# Exercise description
Across the listing below, how many lines contain "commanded"? Answer with the number and nothing else.

# Data
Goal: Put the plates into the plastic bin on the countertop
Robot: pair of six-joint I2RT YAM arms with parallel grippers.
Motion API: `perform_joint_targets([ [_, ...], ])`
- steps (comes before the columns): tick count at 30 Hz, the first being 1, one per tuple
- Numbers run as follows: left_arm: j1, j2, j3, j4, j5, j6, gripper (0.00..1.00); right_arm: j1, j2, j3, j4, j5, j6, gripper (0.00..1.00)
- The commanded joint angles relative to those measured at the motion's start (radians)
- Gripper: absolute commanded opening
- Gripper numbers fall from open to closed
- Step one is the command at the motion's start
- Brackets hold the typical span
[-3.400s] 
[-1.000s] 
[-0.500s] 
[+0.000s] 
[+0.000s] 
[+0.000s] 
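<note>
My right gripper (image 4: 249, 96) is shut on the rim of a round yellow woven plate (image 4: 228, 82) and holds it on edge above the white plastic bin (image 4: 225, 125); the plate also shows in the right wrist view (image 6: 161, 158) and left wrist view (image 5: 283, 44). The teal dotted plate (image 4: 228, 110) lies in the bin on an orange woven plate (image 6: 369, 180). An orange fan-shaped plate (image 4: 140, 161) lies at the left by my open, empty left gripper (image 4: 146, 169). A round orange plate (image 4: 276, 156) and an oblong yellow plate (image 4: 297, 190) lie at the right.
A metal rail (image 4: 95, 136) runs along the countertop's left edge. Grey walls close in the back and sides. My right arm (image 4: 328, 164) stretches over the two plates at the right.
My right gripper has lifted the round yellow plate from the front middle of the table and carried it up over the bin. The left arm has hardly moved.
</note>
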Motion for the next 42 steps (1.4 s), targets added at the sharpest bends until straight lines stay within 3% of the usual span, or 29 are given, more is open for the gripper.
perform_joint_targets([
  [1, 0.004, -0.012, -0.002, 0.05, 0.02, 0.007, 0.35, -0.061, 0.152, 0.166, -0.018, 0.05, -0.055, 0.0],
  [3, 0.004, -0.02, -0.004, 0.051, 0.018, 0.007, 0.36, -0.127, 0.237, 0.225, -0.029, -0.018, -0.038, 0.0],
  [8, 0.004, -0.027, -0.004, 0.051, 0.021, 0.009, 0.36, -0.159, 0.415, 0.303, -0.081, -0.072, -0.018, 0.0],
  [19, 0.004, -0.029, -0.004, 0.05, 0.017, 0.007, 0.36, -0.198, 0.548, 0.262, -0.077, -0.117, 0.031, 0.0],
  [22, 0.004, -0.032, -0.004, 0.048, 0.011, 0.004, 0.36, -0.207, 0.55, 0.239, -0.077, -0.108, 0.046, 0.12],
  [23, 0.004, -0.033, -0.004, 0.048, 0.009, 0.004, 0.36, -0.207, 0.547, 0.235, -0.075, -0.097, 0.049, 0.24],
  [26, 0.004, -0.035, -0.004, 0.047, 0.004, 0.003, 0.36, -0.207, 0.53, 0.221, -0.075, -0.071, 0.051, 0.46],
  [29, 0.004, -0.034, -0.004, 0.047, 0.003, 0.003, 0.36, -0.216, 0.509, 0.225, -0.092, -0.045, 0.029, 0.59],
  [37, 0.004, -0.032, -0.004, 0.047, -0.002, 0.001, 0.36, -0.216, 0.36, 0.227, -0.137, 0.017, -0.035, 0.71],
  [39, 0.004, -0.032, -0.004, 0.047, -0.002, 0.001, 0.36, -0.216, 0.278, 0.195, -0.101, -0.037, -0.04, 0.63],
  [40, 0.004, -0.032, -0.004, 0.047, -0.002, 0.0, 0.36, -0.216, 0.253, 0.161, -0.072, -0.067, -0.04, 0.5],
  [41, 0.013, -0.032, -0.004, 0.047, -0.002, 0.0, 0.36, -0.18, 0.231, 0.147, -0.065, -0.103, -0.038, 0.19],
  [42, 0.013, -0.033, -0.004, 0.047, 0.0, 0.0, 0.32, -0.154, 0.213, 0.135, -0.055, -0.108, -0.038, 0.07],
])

# Completed exercise
2